ChemRxiv. Why?

In August 2016, the launch of a chemistry pre-print service ChemRxiv was announced. I was phoned a day or so later by a staff journalist at C&E News for my opinion. The only comment that was retained for their report was my instantaneous feeling that “the community needed a chemistry pre-print server like one needed a hole in the head“. I had been there before you see, recollecting a pre-print server launched by the ChemWeb service around 1996 or 1997 and which lasted only about two years before being withdrawn due to the low quality of the preprints. So what do I think of ChemRxiv now in 2019?

Let me set the scene first. Nowadays, many journals offer open access options, most upon payment of an APC (article processing charge). One can sometimes get a grant for this fee from institutional libraries. Mine for example has a policy that to apply for an APC, one has to deposit a “final author version” (FAV) of a manuscript in our local institutional repository (Spiral). Thus the final outcome is two versions of open access articles, one the FAV and then a version-of-record (VOR) held by the publisher. ChemRxiv can now add a third version to the process, since the expectation is that after some life as a pre-print, the manuscript can then be submitted to a peer-reviewed journal. Because the pre-print is allocated a persistent identifier (a DOI), the expectation is that the pre-print will indeed be persistent, with no expiration. Three versions of any given article are therefore now likely to be around, in effect permanently (or what goes for permanence nowadays). Importantly, there is no clear protocol for indicating how these three versions might differ, if they do. Even the FAV and the VOR may contain differences such as errors found in galley-proofing which will appear in the VOR but may not be propagated to the FAV. The congruence between the pre-print and any VOR is even less obvious.

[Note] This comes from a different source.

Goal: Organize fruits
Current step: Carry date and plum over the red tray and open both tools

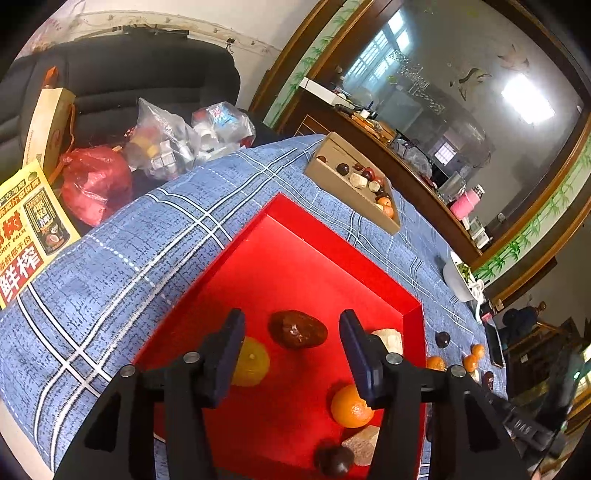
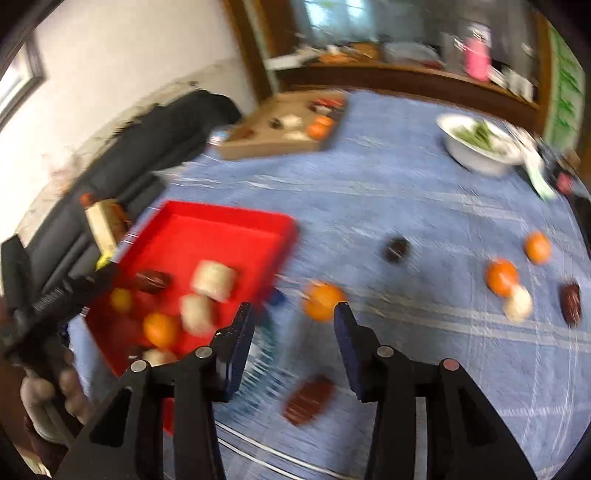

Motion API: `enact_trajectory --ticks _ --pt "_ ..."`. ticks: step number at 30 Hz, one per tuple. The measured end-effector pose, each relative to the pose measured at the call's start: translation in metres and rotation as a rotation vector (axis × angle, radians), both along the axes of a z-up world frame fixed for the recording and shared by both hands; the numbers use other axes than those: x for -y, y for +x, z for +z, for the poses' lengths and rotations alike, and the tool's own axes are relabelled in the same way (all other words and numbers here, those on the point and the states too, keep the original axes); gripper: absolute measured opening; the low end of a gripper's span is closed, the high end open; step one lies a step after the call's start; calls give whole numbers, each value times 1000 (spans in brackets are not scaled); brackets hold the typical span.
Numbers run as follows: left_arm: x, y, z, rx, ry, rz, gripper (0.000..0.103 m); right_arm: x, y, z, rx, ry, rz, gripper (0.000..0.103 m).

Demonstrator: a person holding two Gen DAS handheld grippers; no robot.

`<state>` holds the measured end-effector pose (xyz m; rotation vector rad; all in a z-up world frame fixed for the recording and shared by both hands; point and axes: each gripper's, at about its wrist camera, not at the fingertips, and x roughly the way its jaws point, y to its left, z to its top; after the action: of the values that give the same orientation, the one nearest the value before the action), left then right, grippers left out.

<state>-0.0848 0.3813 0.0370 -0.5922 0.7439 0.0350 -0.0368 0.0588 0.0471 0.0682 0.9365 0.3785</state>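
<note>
You've got a white wall (image 1: 258, 33), black sofa (image 1: 147, 74), wood-framed mirror (image 1: 461, 92) reflecting windows, dark wooden sideboard (image 1: 406, 166).

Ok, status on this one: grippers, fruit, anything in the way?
Left gripper open above red tray. Right gripper open, empty, orange just beyond its fingers. Loose fruit on blue tablecloth. Path unobstructed.

a home: sofa (image 1: 122, 81), mirrored sideboard (image 1: 406, 162), clothed table (image 1: 147, 240).
</note>
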Motion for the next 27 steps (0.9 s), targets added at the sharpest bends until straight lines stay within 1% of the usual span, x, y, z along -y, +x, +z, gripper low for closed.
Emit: enact_trajectory --ticks 2,4,6,9,10,11,12,13,15,17,18,19,23,25,27 --pt "4 1 1 0 2 -7 56 10 -2 -13 -54 14 -15 43" --pt "10 1 3 2 6 -19 56 9 -3 -22 -82 20 -8 43" --pt "15 -2 8 9 20 -28 56 2 -7 -34 -108 -5 4 43" --pt "17 -6 14 20 31 -23 56 -7 -18 -46 -102 -79 17 43" --pt "17 -8 15 24 31 -16 56 -9 -21 -47 -97 -93 23 41" --pt "16 -9 15 26 29 -12 56 -11 -25 -47 -79 -109 25 36" --pt "15 -10 15 27 24 -8 56 -14 -27 -46 -62 -120 36 34" --pt "14 -11 15 28 20 -4 56 -16 -29 -44 -56 -112 47 33" --pt "10 -14 15 32 12 13 56 -18 -33 -39 -36 -104 59 27" --pt "7 -16 15 36 5 27 56 -21 -34 -30 -17 -95 74 26" --pt "6 -16 14 37 2 31 56 -24 -33 -22 -5 -75 88 26" --pt "4 -17 14 36 -3 34 56 -29 -32 -13 8 -58 108 25" --pt "-2 -22 12 34 -7 43 56 -56 -23 5 51 -16 172 25" --pt "-6 -23 10 32 -12 53 56 -65 -18 7 62 9 192 25" --pt "-9 -23 7 24 -17 58 56 -76 -10 4 34 51 225 25"
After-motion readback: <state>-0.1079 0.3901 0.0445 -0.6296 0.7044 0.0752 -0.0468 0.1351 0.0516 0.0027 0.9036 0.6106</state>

All this came to a head as a result of the pre-print I noted in my previous two posts.[cite]10.26434/chemrxiv.8009633.v1[/cite] Unlike the topic of an earlier post of mine, where the VOR article[cite]10.1038/s41586-019-1059-9[/cite] (not a preprint) allows readers to comment (see e.g. https://www.nature.com/articles/s41586-019-1059-9#article-comments) I have not been able to identify a mechanism to post any comment about pre-prints. After all, that did seem to me to be a primary reason for exposing a pre-print, which is to invite insights from the community, perchance to improve the science or make suggestions related to it. What I have spotted however was an altmetric index. Hover over that and you get social media metrics. For this pre-print[cite]10.26434/chemrxiv.8009633.v1[/cite], these put it in the top 5% of all outputs, so it is clearly attracting much interest. This interest includes (currently) 1955 views, 539 downloads and commentary via two blog posts (www.altmetric.com/details/59250193/blogs) and 40 tweets (www.altmetric.com/details/59250193/twitter). You would have to work quite hard to visit all the blog posts and read all the tweets to assess overall how the community was responding to any specific pre-print. 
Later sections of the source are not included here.